Front and Back End Ratios and Their Importance to Qualifying for a Mortgage

Posted by  on Apr 16, 2009
With the recent increase in the number of foreclosures and loan defaults, the mortgage industry as a whole has tighten the rules on securing mortgage financing. Aside from your credit scores, two of the more important factors in not only qualifying for a mortgage, but determining how large of a mortgage you are entitled to are what are called Front End and Back End Ratios.

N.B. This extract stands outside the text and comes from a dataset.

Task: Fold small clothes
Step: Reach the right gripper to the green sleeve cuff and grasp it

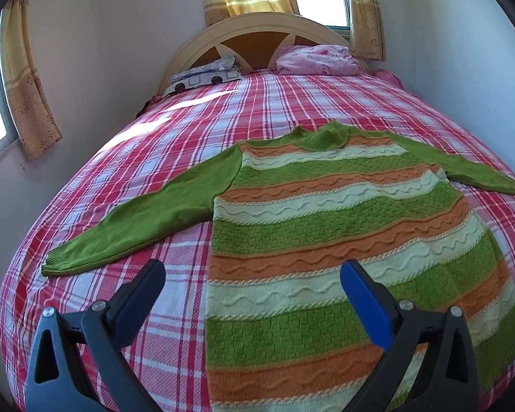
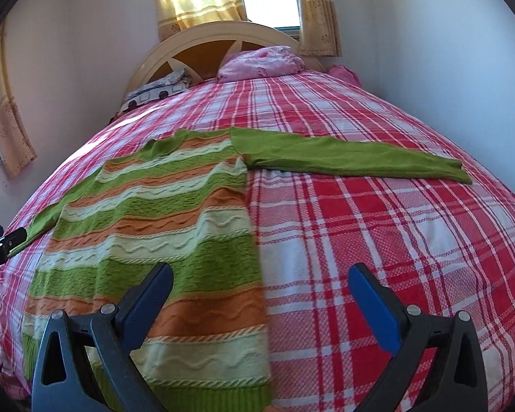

Lenders are most concerned with the potential borrowers ability to make mortgage payments on a timely basis. With Front End Ratios, 28% is typically the magic number. Front End Ratios takes your monthly income and then calculates 28% of your monthly income to determine your maximum amount that can be spent on your mortgage expense which includes PITI = Principal, Interest, Taxes and Insurance.

For example, Annual salary $100,000/12 months = $8,333 x 28% = $2,333. In the example the maximum monthly mortgage payment would be $2,333.

Back End Ratios are used to determine how much of your income can go towards monthly expenses. These expenses typically include, rent or mortgage payments, car payments, credit card payments, medical bills, child support, student loans, etc. The magic number in this equation is typically 36%.

Using the same figures in the example above, at an annual salary of $100,000/12 months = $8,333 x 36% = $2,999.

It is best to figure these amounts out on your own and assess your own situation to assure yourself of getting a mortgage loan that will be affordable for you. It might be helpful for you to pay down or pay off some of your re-occuring debt obligations prior to securing a mortgage in order to qualify for a larger loan.